[Input data — start]

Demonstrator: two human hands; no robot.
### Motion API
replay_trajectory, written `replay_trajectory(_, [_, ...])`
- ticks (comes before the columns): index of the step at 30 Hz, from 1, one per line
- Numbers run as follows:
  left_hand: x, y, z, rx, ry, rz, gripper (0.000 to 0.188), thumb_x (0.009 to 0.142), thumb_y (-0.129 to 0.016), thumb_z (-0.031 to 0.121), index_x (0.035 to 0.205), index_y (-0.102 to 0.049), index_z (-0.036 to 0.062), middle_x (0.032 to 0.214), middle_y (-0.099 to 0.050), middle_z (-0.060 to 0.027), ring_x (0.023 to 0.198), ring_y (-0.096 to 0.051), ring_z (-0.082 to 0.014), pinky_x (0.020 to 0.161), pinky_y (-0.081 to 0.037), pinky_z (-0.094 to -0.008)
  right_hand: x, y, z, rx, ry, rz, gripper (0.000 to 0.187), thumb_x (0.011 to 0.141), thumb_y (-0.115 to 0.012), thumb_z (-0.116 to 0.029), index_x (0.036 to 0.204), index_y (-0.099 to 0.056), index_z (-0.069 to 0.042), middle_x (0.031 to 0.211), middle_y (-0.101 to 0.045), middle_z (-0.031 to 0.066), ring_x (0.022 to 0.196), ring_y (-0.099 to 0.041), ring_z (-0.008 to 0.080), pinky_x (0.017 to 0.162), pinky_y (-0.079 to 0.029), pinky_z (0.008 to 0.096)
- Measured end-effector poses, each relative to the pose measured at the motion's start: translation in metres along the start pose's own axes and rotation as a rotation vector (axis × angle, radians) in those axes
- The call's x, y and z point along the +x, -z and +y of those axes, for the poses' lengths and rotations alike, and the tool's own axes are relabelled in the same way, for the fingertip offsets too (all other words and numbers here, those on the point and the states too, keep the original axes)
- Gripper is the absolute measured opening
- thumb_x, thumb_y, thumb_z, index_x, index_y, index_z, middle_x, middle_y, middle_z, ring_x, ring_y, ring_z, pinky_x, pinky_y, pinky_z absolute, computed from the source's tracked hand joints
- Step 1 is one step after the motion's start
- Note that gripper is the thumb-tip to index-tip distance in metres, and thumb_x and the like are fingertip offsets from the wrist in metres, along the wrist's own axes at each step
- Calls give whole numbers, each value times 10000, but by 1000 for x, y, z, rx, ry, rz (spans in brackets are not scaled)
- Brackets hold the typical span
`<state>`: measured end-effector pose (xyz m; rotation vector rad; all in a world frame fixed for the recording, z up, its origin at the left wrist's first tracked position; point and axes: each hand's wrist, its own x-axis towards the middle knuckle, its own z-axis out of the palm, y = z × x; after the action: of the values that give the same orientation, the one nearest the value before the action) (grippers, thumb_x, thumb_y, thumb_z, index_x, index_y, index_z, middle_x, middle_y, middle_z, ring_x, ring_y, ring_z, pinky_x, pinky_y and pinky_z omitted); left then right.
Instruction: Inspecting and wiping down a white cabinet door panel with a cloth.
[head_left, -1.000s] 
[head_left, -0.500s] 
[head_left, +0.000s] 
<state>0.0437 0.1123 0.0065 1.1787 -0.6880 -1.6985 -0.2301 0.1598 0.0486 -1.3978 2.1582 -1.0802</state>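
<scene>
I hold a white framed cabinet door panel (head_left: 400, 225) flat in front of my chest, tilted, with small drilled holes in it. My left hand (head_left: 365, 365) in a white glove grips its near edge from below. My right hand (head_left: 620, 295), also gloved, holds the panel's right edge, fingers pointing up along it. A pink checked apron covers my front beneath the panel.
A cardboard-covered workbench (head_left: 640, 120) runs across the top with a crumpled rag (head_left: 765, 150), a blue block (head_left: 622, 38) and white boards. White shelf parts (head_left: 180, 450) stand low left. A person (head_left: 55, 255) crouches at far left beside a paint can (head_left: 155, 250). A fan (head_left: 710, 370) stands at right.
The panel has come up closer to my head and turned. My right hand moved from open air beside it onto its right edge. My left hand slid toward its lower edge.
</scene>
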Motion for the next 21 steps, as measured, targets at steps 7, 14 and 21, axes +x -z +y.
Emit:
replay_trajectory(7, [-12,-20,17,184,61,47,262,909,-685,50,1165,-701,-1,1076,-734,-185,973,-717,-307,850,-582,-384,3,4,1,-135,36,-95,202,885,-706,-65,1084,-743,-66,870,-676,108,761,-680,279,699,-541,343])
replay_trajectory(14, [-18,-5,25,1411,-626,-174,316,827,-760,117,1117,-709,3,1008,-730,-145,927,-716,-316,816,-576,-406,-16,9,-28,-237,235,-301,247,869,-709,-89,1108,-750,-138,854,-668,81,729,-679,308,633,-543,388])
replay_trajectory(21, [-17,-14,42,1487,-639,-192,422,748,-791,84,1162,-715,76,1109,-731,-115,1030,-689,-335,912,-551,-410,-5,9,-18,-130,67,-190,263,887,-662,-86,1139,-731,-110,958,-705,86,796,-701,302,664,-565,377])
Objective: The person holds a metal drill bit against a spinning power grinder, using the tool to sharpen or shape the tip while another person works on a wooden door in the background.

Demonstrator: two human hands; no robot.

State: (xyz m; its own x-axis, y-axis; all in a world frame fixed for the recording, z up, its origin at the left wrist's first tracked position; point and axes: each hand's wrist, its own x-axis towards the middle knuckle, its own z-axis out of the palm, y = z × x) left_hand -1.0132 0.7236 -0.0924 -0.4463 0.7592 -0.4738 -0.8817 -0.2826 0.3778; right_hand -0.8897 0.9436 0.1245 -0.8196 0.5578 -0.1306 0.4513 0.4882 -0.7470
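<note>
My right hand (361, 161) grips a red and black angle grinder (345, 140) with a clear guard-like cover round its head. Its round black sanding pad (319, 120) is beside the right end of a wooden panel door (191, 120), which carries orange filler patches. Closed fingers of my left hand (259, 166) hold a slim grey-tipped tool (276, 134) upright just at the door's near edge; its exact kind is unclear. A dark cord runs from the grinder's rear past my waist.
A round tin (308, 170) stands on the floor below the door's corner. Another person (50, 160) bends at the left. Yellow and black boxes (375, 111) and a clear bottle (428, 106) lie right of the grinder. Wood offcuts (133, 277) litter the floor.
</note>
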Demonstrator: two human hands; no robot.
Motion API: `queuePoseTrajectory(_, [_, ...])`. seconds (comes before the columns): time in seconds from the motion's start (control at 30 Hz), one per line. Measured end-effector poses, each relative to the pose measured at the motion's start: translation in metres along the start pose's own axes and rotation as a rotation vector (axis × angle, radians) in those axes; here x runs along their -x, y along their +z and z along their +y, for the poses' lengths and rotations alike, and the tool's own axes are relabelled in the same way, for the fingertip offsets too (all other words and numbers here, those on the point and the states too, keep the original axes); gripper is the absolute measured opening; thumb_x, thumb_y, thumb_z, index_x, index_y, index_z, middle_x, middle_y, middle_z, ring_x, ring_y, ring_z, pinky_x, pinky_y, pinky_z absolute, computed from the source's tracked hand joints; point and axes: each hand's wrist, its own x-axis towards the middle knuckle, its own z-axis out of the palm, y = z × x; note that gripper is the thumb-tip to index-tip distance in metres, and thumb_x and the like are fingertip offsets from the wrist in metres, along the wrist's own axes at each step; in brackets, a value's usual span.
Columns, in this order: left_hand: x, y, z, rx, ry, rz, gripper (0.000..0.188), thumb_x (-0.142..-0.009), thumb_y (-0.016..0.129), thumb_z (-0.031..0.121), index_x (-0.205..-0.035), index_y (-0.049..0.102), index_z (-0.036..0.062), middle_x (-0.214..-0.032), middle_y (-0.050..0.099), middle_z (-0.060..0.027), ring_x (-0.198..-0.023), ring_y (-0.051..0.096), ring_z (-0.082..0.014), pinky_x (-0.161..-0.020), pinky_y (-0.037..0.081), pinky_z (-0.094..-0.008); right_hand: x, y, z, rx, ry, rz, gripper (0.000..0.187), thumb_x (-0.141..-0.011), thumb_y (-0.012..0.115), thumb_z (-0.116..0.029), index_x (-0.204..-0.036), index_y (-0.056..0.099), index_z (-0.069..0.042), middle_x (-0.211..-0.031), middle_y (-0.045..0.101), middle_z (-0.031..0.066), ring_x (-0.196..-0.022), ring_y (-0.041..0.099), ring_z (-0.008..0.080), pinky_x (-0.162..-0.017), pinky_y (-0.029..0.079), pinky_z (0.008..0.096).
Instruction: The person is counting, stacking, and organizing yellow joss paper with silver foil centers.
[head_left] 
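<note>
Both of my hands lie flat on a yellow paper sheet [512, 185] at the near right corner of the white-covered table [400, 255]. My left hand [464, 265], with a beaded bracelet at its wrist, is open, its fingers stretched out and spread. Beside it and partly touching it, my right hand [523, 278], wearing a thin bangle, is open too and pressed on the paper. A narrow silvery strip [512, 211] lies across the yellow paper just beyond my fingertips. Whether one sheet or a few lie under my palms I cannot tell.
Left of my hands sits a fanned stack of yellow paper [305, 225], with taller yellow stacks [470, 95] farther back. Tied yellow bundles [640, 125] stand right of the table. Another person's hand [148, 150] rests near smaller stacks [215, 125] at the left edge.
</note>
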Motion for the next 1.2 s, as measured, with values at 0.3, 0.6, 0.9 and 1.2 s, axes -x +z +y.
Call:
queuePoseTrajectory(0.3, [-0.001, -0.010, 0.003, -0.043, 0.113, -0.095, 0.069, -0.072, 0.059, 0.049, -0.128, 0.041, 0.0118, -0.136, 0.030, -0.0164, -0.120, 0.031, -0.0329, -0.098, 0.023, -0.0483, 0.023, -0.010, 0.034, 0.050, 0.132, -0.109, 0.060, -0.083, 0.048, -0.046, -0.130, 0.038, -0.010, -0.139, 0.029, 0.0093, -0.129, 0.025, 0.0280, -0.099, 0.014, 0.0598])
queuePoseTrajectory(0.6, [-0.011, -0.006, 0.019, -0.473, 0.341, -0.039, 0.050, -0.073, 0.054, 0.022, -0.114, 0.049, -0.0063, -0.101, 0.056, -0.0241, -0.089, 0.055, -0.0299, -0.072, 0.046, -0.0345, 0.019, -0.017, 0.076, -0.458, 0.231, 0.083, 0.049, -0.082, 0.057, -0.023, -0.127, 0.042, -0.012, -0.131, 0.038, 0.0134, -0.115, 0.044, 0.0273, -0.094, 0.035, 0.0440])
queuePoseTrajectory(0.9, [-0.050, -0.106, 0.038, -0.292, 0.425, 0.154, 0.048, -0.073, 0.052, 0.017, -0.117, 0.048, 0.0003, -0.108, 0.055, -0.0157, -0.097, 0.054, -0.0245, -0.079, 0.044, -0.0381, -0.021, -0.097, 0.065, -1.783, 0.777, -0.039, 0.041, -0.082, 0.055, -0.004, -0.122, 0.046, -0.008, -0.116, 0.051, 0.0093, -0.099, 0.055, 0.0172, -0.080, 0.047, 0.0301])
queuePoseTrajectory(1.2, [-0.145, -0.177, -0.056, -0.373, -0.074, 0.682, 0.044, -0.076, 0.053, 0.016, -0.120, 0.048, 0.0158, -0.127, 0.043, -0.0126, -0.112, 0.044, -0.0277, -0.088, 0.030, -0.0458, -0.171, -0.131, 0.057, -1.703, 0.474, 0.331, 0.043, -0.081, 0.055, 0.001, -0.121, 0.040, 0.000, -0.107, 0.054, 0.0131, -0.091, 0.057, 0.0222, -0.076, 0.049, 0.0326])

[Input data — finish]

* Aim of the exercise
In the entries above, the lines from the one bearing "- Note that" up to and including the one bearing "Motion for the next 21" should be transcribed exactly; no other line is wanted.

* Solution for this task
- Note that gripper is the thumb-tip to index-tip distance in metres, and thumb_x and the like are fingertip offsets from the wrist in metres, along the wrist's own axes at each step
- Calls give whole numbers, each value times 10000, but by 1000 for x, y, z, rx, ry, rz (spans in brackets are not scaled)
- Brackets hold the typical span
`<state>`: measured end-effector pose (xyz m; rotation vector rad; all in a world frame fixed for the recording, z up, its origin at the left wrist's first tracked position; point and axes: each hand's wrist, its own x-axis towards the middle knuckle, its own z-axis out of the palm, y = z × x; after the action: of the values that give the same orientation, the one nearest the value before the action) (grippers, thumb_x, thumb_y, thumb_z, index_x, index_y, index_z, middle_x, middle_y, middle_z, ring_x, ring_y, ring_z, pinky_x, pinky_y and pinky_z omitted); left then right.
Instruction: Inspecting and wiping down a white cabinet door panel with a cloth.
[head_left, -1.000s] 
[head_left, -0.500s] 
[head_left, +0.000s] 
<state>0.0437 0.1123 0.0065 1.1787 -0.6880 -1.6985 -0.2301 0.1598 0.0486 -1.3978 2.1582 -1.0802</state>
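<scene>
I hold a white framed cabinet door panel (head_left: 400, 225) flat in front of my chest, tilted, with small drilled holes in it. My left hand (head_left: 365, 365) in a white glove grips its near edge from below. My right hand (head_left: 620, 295), also gloved, holds the panel's right edge, fingers pointing up along it. A pink checked apron covers my front beneath the panel.
A cardboard-covered workbench (head_left: 640, 120) runs across the top with a crumpled rag (head_left: 765, 150), a blue block (head_left: 622, 38) and white boards. White shelf parts (head_left: 180, 450) stand low left. A person (head_left: 55, 255) crouches at far left beside a paint can (head_left: 155, 250). A fan (head_left: 710, 370) stands at right.
The panel has come up closer to my head and turned. My right hand moved from open air beside it onto its right edge. My left hand slid toward its lower edge.
</scene>
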Motion for the next 21 steps, as measured, targets at steps 7, 14 and 21, axes +x -z +y.

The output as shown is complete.